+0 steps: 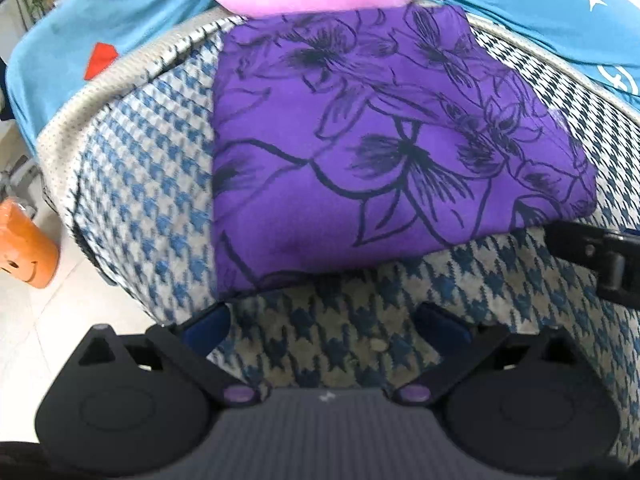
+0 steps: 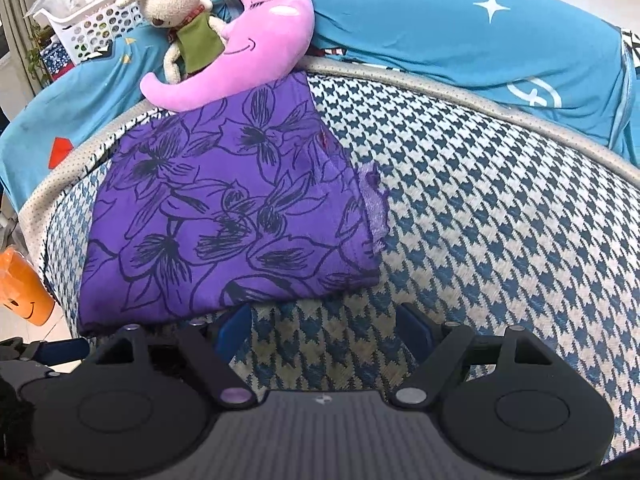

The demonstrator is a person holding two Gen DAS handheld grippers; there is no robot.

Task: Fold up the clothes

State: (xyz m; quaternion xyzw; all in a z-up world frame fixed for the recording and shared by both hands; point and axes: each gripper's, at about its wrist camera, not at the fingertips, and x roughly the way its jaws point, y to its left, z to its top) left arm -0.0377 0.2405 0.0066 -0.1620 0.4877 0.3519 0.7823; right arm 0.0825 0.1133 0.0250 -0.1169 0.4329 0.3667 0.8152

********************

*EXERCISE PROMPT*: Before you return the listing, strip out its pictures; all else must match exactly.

*RESULT OF THIS EXERCISE*:
+0 steps: 
+0 steps: 

The demonstrator is a person holding two Gen DAS handheld grippers; there is no robot.

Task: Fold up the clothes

State: (xyz m; quaternion xyzw; all in a z-up world frame fixed for the recording and shared by both hands; point and axes: each gripper's, at about its wrist camera, not at the fingertips, and x roughly the way its jaws point, y to its left, z to its top) left arm -0.0377 0.2405 0.0066 -0.1620 0.4877 0.3519 0.7823; right arm 0.0825 0.1133 0.0250 -0.1169 0.4329 0.3667 0.8152

Besides this answer, the exercise requires nothing else.